Thread: Proposal for background vacuum full/cluster
I talked to a few people on IRC about this and they didn't think I was nuts, so maybe this is something practical... In a nutshell, my idea is to use the normal transactional/XID code to relocate tuples in the heap. Think of doing an UPDATE field=field if you could tell update what page to put the new tuple on. Using this mechanism, you can move tuples from the end of the heap to pages that have free space on them. The dead tuples at the end of the heap could then be vacuumed conventionally, and completely empty pages removed by that vacuum. Of course, it's not quite that simple. For starters, you'd want to do a conventional vacuum before this, both to free as much space as possible and to update the FSM. It might also be necessary to prevent backends from using the pages at the end of the heap (which you're trying to empty). I'm guessing that could be done just by removing the pages from the FSM. You'd also need to vacuum after emptying these pages to reclaim the disk space.

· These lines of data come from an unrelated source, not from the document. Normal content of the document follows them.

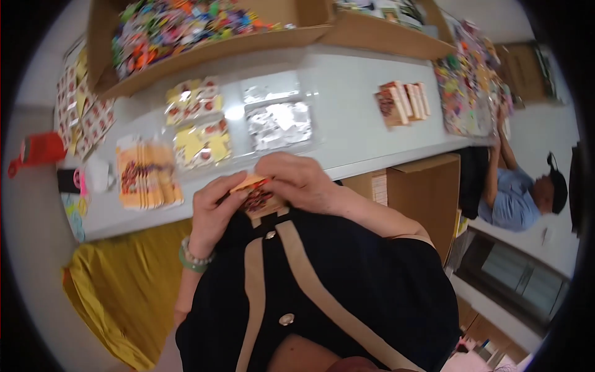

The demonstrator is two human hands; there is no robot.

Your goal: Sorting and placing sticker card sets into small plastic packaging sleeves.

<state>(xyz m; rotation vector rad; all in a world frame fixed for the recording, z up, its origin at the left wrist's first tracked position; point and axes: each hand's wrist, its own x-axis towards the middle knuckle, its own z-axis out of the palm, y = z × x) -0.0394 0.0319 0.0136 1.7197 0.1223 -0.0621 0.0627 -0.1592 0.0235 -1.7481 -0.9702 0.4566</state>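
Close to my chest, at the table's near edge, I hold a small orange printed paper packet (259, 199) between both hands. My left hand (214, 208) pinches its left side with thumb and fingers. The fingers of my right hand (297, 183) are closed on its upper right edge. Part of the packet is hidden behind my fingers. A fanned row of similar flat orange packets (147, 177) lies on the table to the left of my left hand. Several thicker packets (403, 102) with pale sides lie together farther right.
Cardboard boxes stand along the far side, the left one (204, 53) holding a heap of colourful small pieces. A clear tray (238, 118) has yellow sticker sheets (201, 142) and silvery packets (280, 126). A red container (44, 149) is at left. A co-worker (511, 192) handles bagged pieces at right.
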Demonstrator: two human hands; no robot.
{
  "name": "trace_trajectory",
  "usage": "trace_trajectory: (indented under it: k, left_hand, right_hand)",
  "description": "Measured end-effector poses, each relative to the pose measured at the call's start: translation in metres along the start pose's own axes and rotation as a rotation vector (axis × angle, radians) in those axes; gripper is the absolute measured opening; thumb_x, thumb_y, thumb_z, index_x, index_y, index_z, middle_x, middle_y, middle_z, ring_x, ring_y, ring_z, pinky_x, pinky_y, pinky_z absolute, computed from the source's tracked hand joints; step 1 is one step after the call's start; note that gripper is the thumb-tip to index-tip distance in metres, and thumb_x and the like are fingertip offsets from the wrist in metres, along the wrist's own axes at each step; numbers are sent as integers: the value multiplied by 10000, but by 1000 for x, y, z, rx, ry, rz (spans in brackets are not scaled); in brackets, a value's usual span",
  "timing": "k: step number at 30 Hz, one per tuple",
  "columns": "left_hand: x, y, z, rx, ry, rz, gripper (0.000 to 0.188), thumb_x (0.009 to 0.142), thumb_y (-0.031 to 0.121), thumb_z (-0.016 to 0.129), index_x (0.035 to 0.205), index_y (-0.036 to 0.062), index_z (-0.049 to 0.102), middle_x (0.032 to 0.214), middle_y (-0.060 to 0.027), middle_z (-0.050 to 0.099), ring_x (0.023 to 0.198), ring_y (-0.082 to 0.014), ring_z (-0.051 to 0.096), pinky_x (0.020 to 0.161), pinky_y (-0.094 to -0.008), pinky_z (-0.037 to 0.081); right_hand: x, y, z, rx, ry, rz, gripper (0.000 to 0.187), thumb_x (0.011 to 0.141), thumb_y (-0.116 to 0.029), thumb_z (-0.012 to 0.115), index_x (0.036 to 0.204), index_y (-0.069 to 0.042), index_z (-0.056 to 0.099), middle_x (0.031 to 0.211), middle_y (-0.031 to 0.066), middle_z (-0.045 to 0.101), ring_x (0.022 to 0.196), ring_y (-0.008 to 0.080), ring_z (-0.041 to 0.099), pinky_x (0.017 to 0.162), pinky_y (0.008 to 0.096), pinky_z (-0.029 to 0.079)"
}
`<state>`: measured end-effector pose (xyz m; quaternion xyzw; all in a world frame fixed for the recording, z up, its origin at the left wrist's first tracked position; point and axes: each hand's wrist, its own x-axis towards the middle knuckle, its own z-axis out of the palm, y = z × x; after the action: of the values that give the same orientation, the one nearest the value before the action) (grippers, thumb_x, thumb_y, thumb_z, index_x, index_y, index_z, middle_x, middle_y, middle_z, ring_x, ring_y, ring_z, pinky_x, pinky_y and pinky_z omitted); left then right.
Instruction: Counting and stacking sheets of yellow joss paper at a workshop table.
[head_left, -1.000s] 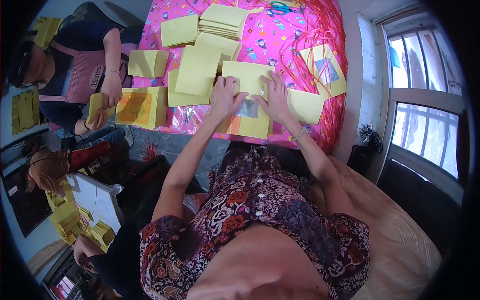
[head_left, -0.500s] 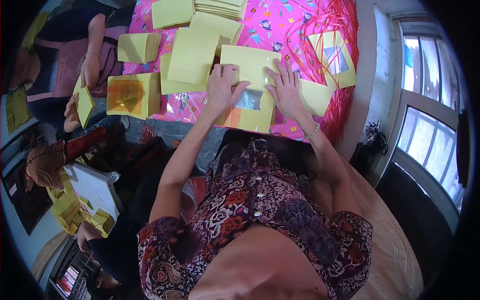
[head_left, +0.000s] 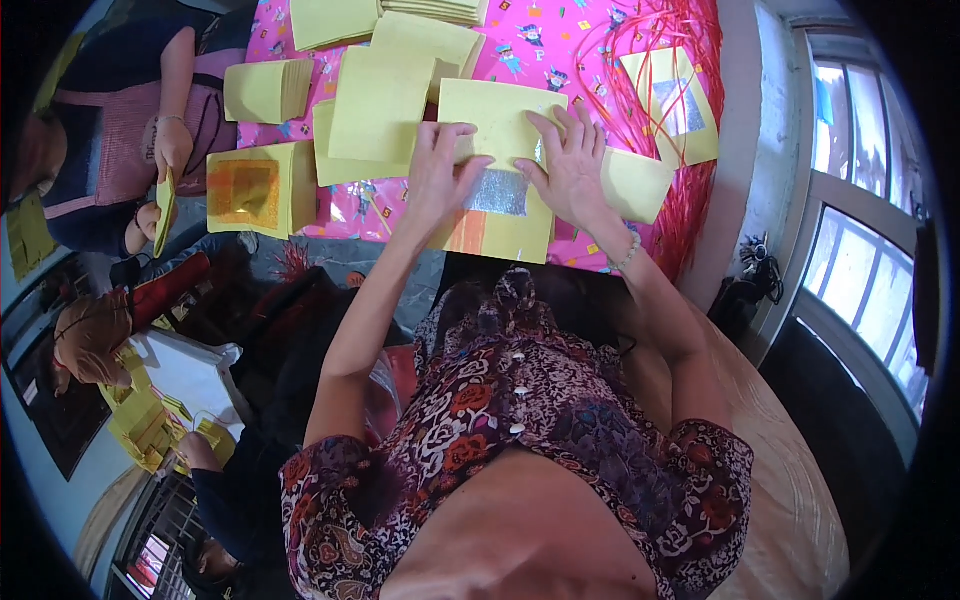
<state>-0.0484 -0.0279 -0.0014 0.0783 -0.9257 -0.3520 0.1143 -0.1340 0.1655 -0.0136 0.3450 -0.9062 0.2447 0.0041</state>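
Observation:
A yellow paper sheet (head_left: pixel 505 100) lies in front of me, with a silver foil patch (head_left: pixel 497 192) and orange bands near its close end. My left hand (head_left: pixel 437 178) rests on its left side, thumb and fingers apart. On the right side, my right hand (head_left: pixel 572 168) is spread with fingers pointing away, its thumb just above the foil. Both hands press on the paper; neither is closed round it. Another yellow sheet (head_left: pixel 635 185) lies right of my right hand. Left of my left hand are overlapping yellow sheets (head_left: pixel 375 105).
A pink patterned cloth (head_left: pixel 515 30) covers the table. Red strings (head_left: pixel 700 200) hang along its right edge, over a foil-patched sheet (head_left: pixel 660 140). Yellow stacks (head_left: pixel 265 92) stand at left, one with orange foil (head_left: pixel 245 192). A person (head_left: pixel 165 150) there holds folded yellow paper (head_left: pixel 165 215).
My right thumb has moved left toward the foil patch, and the right fingers have shifted on the paper. The person at left has turned their yellow paper more edge-on.

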Motion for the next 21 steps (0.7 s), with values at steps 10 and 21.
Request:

To facilitate these things, it might be useful to be able to vacuum parts of the heap. So as pages are emptied at the end of the heap, they can be vacuumed and reclaimed while the pages are still probably in cache (and without requiring a re-vacuum of the entire table). Taking this technique one step further, it should also be possible to cluster in the background without blocking everything. One way to do this would be to empty the first page in the heap by moving it's tuples elsewhere, and vacuuming that page (but not putting it in the FSM). Once that page is available, you can start reading in from the clustering index and moving those tuples to the first page. One thing that might be an issue for both ideas is index bloat. But since reindex is a non-blocking operation, it doesn't seem unreasonable to either do that automatically or have the user do it. Is this TODOable? -- Jim C. Nasby, Database Consultant decibel@decibel.org Give your computer some brain candy! www.distributed.net Team #1828 Windows: "Where do you want to go today?" Linux: "Where do you want to go tomorrow?" FreeBSD: "Are you guys coming, or what?"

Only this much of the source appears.